While most were more than happy with NI's Guitar Rig 2, there were still a few niggles. Although the list of amps was impressive, there were gaps when trying to nail a subtly driven but undistorted tone.
At the other end of the spectrum, there wasn't much choice for raging, high-gain sounds.
The first thing that you notice about GR3 is that it looks cleaner. The GUI has been given a lick of paint and the tiny-fonted, light-brown-on-brown browser has been replaced by a larger font and a white-on-black display.
What every Guitar Rig user has been eagerly drooling over, though, is the set of new modules. With four new amp models and six new effects units, there are now very few holes in this amp package.
The first addition is Citrus, which is modelled on the classic Orange amps. It does an excellent job of recreating the warm distortion found on vintage rock records, and, more recently, those of Noel Gallagher.
There's also the Hi-White, which is great for aggressive yet clean tones, demonstrated by the 'Pete Can't Explain' preset.
The delightful Tweed is based on a classic Fender model and delivers a pure and full-bodied tone - a perfect base for the more blues-friendly distortion units.
Finally, there's the Ultrasonic; this is something that'll keep high-gain junkies happy, as it delivers thick, heavy sounds that make it easy to emulate modern metal tones.
What helps make these new amp models such a success is the addition of a Matched Cabinets feature.
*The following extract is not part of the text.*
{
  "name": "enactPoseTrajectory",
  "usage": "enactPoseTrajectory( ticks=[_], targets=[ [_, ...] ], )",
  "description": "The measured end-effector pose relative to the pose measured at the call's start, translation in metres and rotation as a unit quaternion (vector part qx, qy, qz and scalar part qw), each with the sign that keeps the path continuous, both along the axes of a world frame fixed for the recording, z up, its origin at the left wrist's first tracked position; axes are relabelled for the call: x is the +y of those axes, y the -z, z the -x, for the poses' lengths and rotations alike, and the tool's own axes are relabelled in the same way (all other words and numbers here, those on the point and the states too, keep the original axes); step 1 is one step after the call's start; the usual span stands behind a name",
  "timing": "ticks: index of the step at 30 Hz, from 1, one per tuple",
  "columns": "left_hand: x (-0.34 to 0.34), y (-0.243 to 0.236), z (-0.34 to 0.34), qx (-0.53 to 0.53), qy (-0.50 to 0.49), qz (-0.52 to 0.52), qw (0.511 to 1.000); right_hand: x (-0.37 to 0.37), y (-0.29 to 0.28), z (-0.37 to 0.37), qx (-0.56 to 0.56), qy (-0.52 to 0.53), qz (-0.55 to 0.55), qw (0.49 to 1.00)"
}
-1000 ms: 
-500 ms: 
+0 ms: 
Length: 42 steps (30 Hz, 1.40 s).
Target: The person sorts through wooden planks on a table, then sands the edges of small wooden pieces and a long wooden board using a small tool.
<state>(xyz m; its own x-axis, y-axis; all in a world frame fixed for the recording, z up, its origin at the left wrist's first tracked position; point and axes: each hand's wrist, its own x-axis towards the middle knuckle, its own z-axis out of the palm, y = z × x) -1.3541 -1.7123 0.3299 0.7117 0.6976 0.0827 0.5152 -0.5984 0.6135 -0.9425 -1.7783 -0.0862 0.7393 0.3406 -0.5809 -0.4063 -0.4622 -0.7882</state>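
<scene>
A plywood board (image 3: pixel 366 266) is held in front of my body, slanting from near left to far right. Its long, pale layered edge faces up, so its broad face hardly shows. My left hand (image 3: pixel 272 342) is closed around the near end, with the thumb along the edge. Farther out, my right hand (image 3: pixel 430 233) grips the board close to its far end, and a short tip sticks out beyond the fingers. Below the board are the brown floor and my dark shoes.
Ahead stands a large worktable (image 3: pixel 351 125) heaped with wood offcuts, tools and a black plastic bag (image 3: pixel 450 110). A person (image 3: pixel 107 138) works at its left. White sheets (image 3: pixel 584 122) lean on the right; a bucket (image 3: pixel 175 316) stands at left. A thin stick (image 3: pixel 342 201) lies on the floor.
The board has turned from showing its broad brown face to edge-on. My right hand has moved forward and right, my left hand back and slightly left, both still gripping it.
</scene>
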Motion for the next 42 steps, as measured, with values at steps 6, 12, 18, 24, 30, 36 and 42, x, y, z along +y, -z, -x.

While flexibility is desirable, GR2 was guilty of giving us too much to think about regarding things like mic placement and cabinet EQ.
The new feature automatically gives you a well-matched cab that suits the tone of the amp to which it is paired, although the old method is still available for those who like to tinker.
The new effects take the total up to a stunning 44! There's now a ring modulator, vintage-style EQ, delay with built-in chorus and vibrato, and the bone-crushing Sledgehammer distortion.
Perhaps the most appealing new effect, though, is the tasty Tape Echo, which is a dead ringer for the classic Roland Space Echo. Native Instruments even mention on the unit's info panel how proud they are of this, and with good reason. It has two 'tape' heads and a reverb section, and a suitably warm, vintage sound.
The Rig Kontrol foot pedal/audio interface has also been given an overhaul. The sound quality has been improved (it's now 24-bit/192kHz) and the converters are now the same as those used in NI's Audio Kontrol 1.
The Rig Kontrol 2 had a few minor functionality issues, but these have now been sorted. Previously, the only indicator of the input level was a barely visible LED that indicated clipping.
There are now separate input and output LEDs that shine in glorious green, making them impossible to miss, even in the murkiest of live venues.
Notably, there's much more consistency in the way the software functions are mapped to the individual switches of the Rig Kontrol, unlike previous versions where presets could differ a fair bit in the way they mapped the switches.
There remain a couple of gripes, though. There's still no output volume knob, only a pad switch. This means you have to set the volume level in software, which can be a pain.
Also missing is an XLR input. While the Rig Kontrol is aimed at guitarists and space on the back of the unit is sparse, it's supposed to be the only interface anyone needs, so it could be a disappointment for those wanting to hook up a mic too. For guitarists who sing, an XLR input would have made GR3 a one-stop solution to their gigging needs.
So has NI reached perfection with this version? Well, it's still really processor-hungry, so it can be tricky to keep the latency low if you're running more than one or two other plug-ins as you record.
What's more, Rig Kontrol is still a compromise as far as using it as a dedicated audio interface goes; it has to sit on the floor, which makes it awkward to adjust input levels, and you'll have to run cables from your playing position, which can be messy.
However, these are minor points, and the new amps and effects mean that pretty much all tonal bases are now covered.
But does it sound as good as the real thing? We can confirm that it does, and this is borne out by the number of big-name players who are already in love with Guitar Rig.
Purists may scoff that it doesn't sound the same as hardware, but we feel this is a redundant argument. The range of high-quality tones available makes this an awesome and essential creative tool.